**WHAT IS EXPECTED**. In full and without edits, write out the data that follows.

=== Begin Enclosure ===

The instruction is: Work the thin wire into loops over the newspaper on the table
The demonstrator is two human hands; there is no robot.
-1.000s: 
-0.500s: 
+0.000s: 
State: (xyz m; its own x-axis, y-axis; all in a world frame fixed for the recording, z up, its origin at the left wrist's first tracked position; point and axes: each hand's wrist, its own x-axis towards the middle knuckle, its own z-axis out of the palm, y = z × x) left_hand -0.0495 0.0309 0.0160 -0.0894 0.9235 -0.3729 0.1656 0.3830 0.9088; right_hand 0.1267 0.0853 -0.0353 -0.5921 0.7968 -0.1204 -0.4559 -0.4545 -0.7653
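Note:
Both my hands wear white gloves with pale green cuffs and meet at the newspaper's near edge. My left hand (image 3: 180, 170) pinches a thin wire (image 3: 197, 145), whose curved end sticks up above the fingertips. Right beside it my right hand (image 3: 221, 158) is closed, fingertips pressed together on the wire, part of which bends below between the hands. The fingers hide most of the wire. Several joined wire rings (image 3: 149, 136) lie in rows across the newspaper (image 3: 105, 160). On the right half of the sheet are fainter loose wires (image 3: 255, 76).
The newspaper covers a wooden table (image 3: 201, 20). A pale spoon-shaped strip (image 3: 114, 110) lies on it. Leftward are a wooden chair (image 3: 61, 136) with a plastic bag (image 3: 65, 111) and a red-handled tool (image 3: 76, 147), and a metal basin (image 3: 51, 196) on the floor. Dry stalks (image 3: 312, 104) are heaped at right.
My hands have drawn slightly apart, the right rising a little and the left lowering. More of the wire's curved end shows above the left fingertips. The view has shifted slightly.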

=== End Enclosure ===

**ANSWER TO THIS TASK**.
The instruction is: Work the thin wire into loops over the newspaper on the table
The demonstrator is two human hands; there is no robot.
-1.000s: 
-0.500s: 
+0.000s: 
State: (xyz m; its own x-axis, y-axis; all in a world frame fixed for the recording, z up, its origin at the left wrist's first tracked position; point and axes: each hand's wrist, its own x-axis towards the middle knuckle, its own z-axis out of the palm, y = z × x) left_hand -0.0495 0.0309 0.0160 -0.0894 0.9235 -0.3729 0.1656 0.3830 0.9088; right_hand 0.1267 0.0853 -0.0353 -0.5921 0.7968 -0.1204 -0.4559 -0.4545 -0.7653
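Note:
Both my hands wear white gloves with pale green cuffs and meet at the newspaper's near edge. My left hand (image 3: 180, 170) pinches a thin wire (image 3: 197, 145), whose curved end sticks up above the fingertips. Right beside it my right hand (image 3: 221, 158) is closed, fingertips pressed together on the wire, part of which bends below between the hands. The fingers hide most of the wire. Several joined wire rings (image 3: 149, 136) lie in rows across the newspaper (image 3: 105, 160). On the right half of the sheet are fainter loose wires (image 3: 255, 76).
The newspaper covers a wooden table (image 3: 201, 20). A pale spoon-shaped strip (image 3: 114, 110) lies on it. Leftward are a wooden chair (image 3: 61, 136) with a plastic bag (image 3: 65, 111) and a red-handled tool (image 3: 76, 147), and a metal basin (image 3: 51, 196) on the floor. Dry stalks (image 3: 312, 104) are heaped at right.
My hands have drawn slightly apart, the right rising a little and the left lowering. More of the wire's curved end shows above the left fingertips. The view has shifted slightly.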

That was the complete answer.